Она появилась в новом французском халатике, и сопровождал девушку сияющий Киндер.
В ответ на расспросы Синильга сказала:
– Не откровенничал ваш майор со мной.
– Правильно, – сказал Огонёк. – К чему слова, когда так страстны взоры?
– Дурак, – сказала Синильга. – Он только про моральный облик говорил. Как честный мент. Насрамил, довёл до служебки – и всё…
Печкин старался не смотреть на красавицу, да и на Киндера – вот же хоббит недорезанный! Без фотосессии обошёлся!
Довольно быстро в зале собрались все вчерашние участники гульбы, кроме Серёги Воркуты – он человек ночной, творческий, ему в Зону не надо. Сталкеры жарко спорили об отчаянном майоре Каргине, о том, где его искать да как выручить, если ещё живой, покуда не охладил их Огонёк:
– А чего это вы паритесь? Он нам кто? Он нам мент…
И сталкеры устыдились – люди всегда почему-то стыдятся тех редких минут, когда бывают людьми по-настоящему…
– Он Нам Мент, – повторил Матадор. – Хорошее вьетнамское имя… Может, хоть Белый на него набредёт? Так, от фонаря, случайно, в порядке бреда…
– Ага, – сказала Синильга. – Каждый за себя, один Белый за всех…
И вдруг заплакала.
Тут зашумела дверь, и выглянул бдительный Колчак:
– Белый идёт со своим грузовиком. Оба пустые.
Со времён своего первого выхода Печкин больше не сталкивался с Белым и даже лица его не запомнил.
…На спасателе был такой же белый грязный комбез в кровавых пятнах, как тот, в который упаковал он бесчувственного Пекинеса в незабываемый день журналистского дебюта.

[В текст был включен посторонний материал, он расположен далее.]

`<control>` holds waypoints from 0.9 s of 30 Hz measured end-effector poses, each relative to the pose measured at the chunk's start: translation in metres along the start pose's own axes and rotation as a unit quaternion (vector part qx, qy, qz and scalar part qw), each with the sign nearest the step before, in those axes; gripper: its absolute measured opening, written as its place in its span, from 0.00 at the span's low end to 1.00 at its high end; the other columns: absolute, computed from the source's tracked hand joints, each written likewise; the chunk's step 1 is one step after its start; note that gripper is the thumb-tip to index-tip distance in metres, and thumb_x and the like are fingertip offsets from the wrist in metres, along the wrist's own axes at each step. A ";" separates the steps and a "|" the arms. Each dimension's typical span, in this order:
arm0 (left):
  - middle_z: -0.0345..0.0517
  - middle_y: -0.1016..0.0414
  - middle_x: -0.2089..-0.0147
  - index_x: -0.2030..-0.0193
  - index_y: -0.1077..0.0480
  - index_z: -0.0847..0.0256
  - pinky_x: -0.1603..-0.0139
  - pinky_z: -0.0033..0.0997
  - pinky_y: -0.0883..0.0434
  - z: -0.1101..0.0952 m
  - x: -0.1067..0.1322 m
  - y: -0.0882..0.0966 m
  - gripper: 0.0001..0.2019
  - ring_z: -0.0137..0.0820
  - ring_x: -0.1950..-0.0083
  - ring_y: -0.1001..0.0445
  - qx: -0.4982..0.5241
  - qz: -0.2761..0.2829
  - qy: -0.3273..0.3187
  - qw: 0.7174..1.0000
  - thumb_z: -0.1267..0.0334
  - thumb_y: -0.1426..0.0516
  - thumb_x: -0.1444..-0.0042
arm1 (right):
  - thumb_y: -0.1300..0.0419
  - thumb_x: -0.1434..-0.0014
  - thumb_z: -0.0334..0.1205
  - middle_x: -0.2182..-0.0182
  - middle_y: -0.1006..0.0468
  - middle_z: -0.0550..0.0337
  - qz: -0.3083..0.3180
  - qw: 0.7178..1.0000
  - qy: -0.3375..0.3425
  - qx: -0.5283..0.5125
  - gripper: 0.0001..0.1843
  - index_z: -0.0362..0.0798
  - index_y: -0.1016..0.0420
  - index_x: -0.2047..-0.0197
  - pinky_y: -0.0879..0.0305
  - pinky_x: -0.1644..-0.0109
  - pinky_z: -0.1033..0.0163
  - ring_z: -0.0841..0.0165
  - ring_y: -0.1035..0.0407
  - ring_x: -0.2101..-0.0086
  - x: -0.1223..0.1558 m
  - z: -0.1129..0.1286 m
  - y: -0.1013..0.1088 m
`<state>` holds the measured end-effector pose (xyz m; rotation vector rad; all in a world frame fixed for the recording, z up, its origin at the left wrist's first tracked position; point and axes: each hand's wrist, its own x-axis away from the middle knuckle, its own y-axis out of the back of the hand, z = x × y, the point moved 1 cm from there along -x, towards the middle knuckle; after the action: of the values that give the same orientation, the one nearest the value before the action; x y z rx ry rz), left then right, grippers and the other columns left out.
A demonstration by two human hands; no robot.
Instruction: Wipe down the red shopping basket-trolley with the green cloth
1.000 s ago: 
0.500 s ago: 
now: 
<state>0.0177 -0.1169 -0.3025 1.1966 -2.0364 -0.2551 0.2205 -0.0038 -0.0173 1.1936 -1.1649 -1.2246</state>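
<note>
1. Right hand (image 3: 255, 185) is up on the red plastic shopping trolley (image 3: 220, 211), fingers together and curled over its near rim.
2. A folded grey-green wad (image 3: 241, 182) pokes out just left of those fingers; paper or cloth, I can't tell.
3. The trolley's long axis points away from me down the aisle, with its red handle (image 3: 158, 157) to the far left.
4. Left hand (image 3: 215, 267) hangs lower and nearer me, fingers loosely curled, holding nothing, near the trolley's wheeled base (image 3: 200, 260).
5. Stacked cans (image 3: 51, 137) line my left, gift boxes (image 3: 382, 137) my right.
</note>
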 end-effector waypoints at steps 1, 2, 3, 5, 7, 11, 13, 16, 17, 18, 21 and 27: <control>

Да, пожалуй, и не мог Печкин запомнить его лицо – какое-то оно было… никакое. Лицо и лицо. Такие только тайным агентам носить.
А вот Топтыгина не узнать было невозможно, хоть и стало дитя тайги отпускать бороду, несмотря на жару.
– Всем привет, – сказал Белый. – Алла Мефодьевна, скажите, пожалуйста, Евдокии Викторовне, что Анатолий Петрович жив, хотя и ранен…
Синильга всплеснула руками и побежала наверх – обрадовать Кобру. Или огорчить. Но скорее обрадовать, потому что дело-то было в Зоне, где ранение приравнивается к везению!
Все вопросительно воззрились на Белого.
– В присутствии дамы неприлично пользоваться кличками, – сказал Белый.
И голос-то у него был бесцветный…
– Да мы не к тому, – сказал Техас. – Что там с Ниндзей?